DESCRIPTION OF THE TASK: Search the entries below for the string "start" and copy the lines that hold it.

TASK INPUT:
_ _ _ _ _

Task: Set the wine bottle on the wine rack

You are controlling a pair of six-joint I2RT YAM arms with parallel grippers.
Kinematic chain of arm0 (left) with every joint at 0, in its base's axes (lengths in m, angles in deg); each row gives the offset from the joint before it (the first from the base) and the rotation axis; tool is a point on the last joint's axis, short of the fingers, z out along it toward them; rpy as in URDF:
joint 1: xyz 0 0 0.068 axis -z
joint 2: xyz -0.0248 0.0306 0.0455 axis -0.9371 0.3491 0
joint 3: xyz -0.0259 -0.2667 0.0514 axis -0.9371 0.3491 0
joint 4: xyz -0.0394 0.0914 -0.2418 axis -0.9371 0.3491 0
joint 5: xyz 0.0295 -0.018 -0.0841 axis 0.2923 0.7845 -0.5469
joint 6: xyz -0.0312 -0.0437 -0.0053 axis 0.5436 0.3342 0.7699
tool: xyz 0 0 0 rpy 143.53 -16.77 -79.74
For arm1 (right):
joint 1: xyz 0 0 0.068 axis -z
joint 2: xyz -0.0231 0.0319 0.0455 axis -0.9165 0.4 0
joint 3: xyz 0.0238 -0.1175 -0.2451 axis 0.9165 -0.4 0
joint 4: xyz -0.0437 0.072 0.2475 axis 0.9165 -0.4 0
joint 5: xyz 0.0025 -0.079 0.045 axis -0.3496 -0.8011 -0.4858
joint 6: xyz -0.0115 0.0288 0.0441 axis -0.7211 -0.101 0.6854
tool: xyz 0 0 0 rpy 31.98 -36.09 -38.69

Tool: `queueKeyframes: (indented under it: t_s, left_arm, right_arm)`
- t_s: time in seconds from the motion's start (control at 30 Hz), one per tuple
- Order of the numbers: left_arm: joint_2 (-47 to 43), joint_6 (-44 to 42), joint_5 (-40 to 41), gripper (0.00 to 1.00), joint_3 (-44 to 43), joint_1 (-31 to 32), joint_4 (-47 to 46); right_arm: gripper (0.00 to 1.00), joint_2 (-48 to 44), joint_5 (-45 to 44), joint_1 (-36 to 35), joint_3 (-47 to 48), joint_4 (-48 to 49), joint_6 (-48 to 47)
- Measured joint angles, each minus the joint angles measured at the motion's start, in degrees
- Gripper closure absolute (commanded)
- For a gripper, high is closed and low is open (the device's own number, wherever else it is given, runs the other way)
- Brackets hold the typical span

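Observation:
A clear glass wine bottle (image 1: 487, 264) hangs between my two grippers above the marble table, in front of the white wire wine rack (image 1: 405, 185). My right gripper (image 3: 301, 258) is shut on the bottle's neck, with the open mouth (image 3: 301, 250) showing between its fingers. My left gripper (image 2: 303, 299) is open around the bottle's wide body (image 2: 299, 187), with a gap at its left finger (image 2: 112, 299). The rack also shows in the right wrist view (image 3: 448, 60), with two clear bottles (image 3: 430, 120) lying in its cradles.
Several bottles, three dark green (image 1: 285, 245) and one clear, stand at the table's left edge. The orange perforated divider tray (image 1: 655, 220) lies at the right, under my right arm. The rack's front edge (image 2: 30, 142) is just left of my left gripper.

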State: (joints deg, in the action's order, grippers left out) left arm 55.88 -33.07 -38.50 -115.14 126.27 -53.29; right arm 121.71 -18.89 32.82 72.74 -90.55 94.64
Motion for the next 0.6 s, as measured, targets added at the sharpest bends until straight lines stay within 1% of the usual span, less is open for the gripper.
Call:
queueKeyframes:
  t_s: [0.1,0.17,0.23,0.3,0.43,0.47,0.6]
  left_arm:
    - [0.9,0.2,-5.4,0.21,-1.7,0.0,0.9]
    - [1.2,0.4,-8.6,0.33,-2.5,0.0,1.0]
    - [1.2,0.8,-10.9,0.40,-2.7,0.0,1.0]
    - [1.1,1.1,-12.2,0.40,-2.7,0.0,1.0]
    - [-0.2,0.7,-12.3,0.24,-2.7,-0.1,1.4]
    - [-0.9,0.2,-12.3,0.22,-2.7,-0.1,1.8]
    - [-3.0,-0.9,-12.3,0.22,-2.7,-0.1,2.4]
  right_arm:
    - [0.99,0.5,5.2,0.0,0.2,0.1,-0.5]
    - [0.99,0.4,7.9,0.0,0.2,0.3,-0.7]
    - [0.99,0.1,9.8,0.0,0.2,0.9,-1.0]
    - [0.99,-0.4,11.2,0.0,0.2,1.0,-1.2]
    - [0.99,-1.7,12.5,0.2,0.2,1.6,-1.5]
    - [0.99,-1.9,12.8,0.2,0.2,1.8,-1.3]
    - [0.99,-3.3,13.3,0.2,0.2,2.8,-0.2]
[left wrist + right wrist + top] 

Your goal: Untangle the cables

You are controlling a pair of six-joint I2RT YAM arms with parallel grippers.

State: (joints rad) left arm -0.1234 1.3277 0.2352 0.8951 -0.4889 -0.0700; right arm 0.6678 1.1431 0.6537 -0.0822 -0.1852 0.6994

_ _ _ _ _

RESULT:
- t_s: time in seconds from the motion's start (control at 30 Hz), one per tuple
- Measured joint angles, each minus the joint angles measured at the motion's start, in degrees

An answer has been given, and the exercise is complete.